**Assignment:** Copy out the data exactly as it appears, without a single image.

.....

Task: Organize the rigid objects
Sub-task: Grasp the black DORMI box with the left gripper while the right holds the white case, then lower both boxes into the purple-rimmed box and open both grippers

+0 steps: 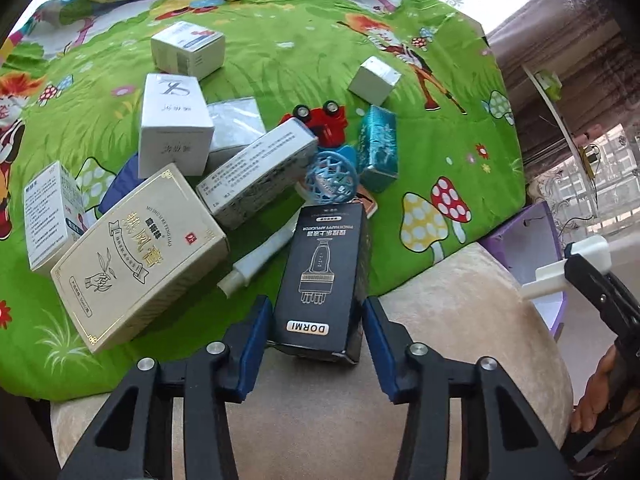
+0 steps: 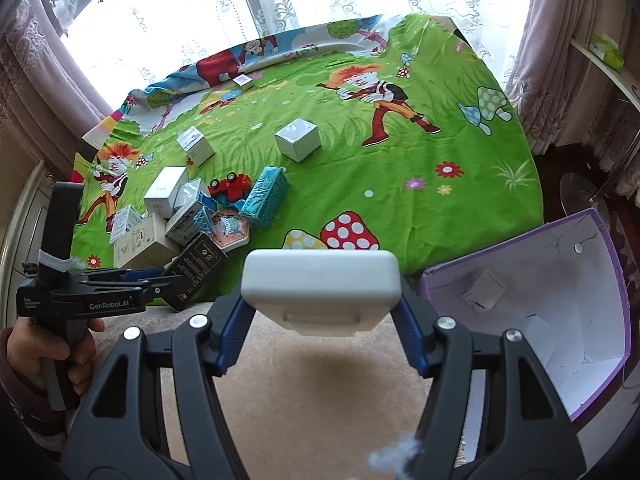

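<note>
While the right gripper (image 2: 320, 312) is clamped on a white case (image 2: 320, 284), both pads against its sides, it hangs above the beige cushion (image 2: 320, 380) just left of the purple box (image 2: 592, 384), which holds a small white box (image 2: 482, 290) against its back wall. The left gripper (image 1: 314, 328) stands wide, its fingers (image 1: 256, 336) flanking but clear of the black box (image 1: 320, 276) at the near edge of the green cloth (image 1: 440, 128). Beyond lie the beige box (image 1: 136, 256), teal box (image 1: 378, 148) and red car (image 1: 324, 120). A hand (image 2: 52, 352) grips the left handle.
</note>
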`<state>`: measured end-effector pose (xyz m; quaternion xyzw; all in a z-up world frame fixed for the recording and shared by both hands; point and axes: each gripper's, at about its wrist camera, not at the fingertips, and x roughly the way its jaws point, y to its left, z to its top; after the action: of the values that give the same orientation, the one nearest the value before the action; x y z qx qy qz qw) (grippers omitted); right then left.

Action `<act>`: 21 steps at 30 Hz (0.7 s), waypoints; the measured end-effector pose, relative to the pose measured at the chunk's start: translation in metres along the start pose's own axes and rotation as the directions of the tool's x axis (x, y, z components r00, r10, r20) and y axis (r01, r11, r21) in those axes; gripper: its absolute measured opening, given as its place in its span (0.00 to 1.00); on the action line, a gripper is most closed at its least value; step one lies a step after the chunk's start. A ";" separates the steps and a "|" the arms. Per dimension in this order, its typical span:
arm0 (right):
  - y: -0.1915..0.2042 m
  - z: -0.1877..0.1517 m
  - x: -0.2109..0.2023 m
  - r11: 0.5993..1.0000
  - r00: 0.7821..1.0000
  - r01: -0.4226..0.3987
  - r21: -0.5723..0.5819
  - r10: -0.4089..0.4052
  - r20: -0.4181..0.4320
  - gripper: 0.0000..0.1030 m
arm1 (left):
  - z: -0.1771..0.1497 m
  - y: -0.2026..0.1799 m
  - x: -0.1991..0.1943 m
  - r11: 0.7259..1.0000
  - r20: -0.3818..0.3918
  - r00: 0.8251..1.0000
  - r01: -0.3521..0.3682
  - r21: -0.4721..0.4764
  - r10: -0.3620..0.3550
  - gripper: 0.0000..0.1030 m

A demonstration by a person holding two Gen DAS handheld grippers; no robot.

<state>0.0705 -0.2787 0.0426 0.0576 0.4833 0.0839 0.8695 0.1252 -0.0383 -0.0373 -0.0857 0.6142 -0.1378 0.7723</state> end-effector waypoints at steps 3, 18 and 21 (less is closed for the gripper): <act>-0.003 -0.001 -0.005 1.000 1.000 0.006 0.000 -0.006 0.011 0.66 | -0.004 -0.006 -0.010 1.000 0.026 0.999 0.021 -0.001 -0.021 0.41; -0.072 -0.014 -0.030 0.990 0.993 0.101 0.103 -0.106 0.047 0.66 | -0.011 -0.116 -0.030 0.956 0.088 0.955 0.275 0.103 -0.285 0.41; -0.092 -0.018 -0.033 0.982 0.990 0.128 0.143 -0.135 0.044 0.66 | -0.008 -0.137 -0.023 0.948 0.069 0.950 0.296 0.115 -0.305 0.41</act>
<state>0.0466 -0.3751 0.0443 0.0884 0.4674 -0.0093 0.8796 0.0978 -0.1607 0.0238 -0.1440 0.5521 -0.2818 0.7714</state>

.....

**Answer section:**
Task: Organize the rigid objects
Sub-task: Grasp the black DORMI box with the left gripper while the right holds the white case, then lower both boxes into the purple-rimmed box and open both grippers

+0 steps: 
+0 steps: 

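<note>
While the right gripper (image 2: 320, 312) is clamped on a white case (image 2: 320, 284), both pads against its sides, it hangs above the beige cushion (image 2: 320, 380) just left of the purple box (image 2: 592, 384), which holds a small white box (image 2: 482, 290) against its back wall. The left gripper (image 1: 314, 328) stands wide, its fingers (image 1: 256, 336) flanking but clear of the black box (image 1: 320, 276) at the near edge of the green cloth (image 1: 440, 128). Beyond lie the beige box (image 1: 136, 256), teal box (image 1: 378, 148) and red car (image 1: 324, 120). A hand (image 2: 52, 352) grips the left handle.
</note>
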`<state>`: measured end-effector pose (xyz m; quaternion xyzw; all in a z-up world frame fixed for the recording and shared by both hands; point and axes: each gripper's, at about its wrist camera, not at the fingertips, and x roughly the way its jaws point, y to its left, z to its top; after the action: of the values that give the same orientation, the one nearest the value before the action; x y z qx qy qz qw) (grippers omitted); right then left.

Action `<act>`: 21 steps at 30 Hz (0.7 s), waypoints; the measured end-effector pose, relative to the pose measured at the chunk's start: translation in metres along the start pose's own axes and rotation as the directions of the tool's x axis (x, y, z components r00, r10, r20) and y axis (r01, r11, r21) in those axes; gripper: its absolute measured opening, given as its place in its span (0.00 to 1.00); on the action line, a gripper is most closed at its least value; step one lies a step after the chunk's start. A ";" separates the steps and a "|" the arms. Per dimension in this order, its typical span:
arm0 (right):
  - y: -0.1915..0.2042 m
  - z: -0.1877..0.1517 m
  - x: -0.2109..0.2023 m
  - r11: 0.5993..1.0000
  - r00: 0.7821..1.0000
  - r01: -0.4226..0.3987
  - r21: -0.5723..0.5819
  - r10: -0.4089..0.4052
  - r20: -0.4181..0.4320
  - gripper: 0.0000..0.1030 m
arm1 (left):
  - z: -0.1771..0.1497 m
  - y: -0.2026..0.1799 m
  - x: -0.1991..0.1943 m
  - r11: 0.7259..1.0000
  - r20: -0.3818..0.3918
  - r00: 0.8251..1.0000
  - r01: -0.3521..0.3682
  - r21: -0.4721..0.4764
  - r10: -0.3620..0.3550
  - gripper: 0.0000..0.1030 m

A demonstration by a person holding two Gen DAS handheld grippers; no robot.

<state>0.0705 -0.2787 0.0426 0.0576 0.4833 0.0839 0.8695 0.1252 -0.0383 -0.0373 -0.0857 0.6142 -0.1378 0.7723</state> end-effector waypoints at steps 3, 18 and 21 (less is closed for the gripper): <act>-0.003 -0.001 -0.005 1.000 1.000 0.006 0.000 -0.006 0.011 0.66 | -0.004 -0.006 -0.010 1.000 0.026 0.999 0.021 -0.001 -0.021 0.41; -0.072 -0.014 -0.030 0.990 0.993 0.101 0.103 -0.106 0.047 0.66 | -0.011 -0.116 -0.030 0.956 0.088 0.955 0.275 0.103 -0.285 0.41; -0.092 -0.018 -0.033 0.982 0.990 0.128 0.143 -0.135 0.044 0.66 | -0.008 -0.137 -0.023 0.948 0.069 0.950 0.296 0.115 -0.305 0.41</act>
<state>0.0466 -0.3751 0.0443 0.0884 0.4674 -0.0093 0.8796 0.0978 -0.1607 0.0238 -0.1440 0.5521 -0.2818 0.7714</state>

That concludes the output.